AST editing
AST editing is the practice of modifying source code by transforming its parsed abstract syntax tree (AST) — addressing structural nodes like functions, classes, and parameters — rather than matching and replacing raw text.
An abstract syntax tree is the structured representation a compiler or parser builds from source code: every function, class, statement, and expression becomes a typed node with known boundaries and relationships. AST editing operates on that tree. Instead of "find this string and swap it for that string," an AST edit says "rename this method," "change this function's return type," or "add this parameter," then serializes the modified tree back to text. The change targets a node, not a line or a character offset.
This matters because text-level editing carries failure modes that compound on real codebases. Whitespace and formatting differences cause silent match failures; a target string that appears multiple times creates ambiguity; and a replacement that lands mid-expression can leave unbalanced braces or broken syntax. Because an AST edit is anchored to a named symbol, it is immune to line drift — reformatting the file, adding imports above the target, or changing indentation does not move the node.
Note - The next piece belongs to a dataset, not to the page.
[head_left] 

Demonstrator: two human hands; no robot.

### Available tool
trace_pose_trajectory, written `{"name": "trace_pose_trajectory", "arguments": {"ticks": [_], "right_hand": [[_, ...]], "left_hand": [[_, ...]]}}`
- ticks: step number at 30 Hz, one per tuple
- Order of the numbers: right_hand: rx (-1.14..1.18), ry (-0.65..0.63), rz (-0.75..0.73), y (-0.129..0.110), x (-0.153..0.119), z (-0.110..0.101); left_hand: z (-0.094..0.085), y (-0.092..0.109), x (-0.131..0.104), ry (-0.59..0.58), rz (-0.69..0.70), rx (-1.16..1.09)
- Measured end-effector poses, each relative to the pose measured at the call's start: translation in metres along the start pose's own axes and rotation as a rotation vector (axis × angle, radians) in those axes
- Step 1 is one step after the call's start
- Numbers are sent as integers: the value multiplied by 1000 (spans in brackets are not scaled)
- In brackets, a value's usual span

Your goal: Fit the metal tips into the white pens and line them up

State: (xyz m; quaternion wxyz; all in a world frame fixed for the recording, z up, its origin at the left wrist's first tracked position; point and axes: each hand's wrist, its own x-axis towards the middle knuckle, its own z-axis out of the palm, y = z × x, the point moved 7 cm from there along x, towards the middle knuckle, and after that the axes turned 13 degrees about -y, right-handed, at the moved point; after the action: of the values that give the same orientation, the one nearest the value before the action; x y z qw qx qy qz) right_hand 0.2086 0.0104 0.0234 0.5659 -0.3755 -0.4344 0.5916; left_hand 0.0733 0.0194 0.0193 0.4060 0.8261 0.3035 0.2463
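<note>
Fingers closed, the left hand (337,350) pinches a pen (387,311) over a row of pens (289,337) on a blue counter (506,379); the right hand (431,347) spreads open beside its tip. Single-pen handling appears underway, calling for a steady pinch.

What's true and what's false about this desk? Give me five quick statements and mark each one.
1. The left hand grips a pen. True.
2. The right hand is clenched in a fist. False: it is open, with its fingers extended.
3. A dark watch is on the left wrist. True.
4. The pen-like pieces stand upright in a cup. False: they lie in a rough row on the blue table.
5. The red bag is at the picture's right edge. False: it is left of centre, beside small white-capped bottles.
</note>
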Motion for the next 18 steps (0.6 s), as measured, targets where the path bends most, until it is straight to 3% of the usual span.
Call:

The edit is also structurally aware, so it can refuse or repair changes that would produce invalid syntax.
AST editing is long-established in developer tooling. Refactoring engines, codemod frameworks like jscodeshift, and language-specific libraries such as ts-morph (TypeScript), libcst (Python), and Roslyn (C#) all manipulate syntax trees to perform safe, repeatable transformations across large codebases. Parsers like Tree-sitter make incremental AST construction fast enough to run on every keystroke. The core trade-off is generality: AST tooling must be written per language and per grammar, which is why text editing remains the universal fallback for files a given parser does not cover.
In the context of AI coding agents, AST editing is increasingly relevant because a model's confidence in raw string matches degrades over a long session — the file keeps changing since the model last read it, so the 60th text edit is far riskier than the first. Structural edits hold steady, letting an agent apply a change and move on instead of re-reading and re-verifying after every mutation.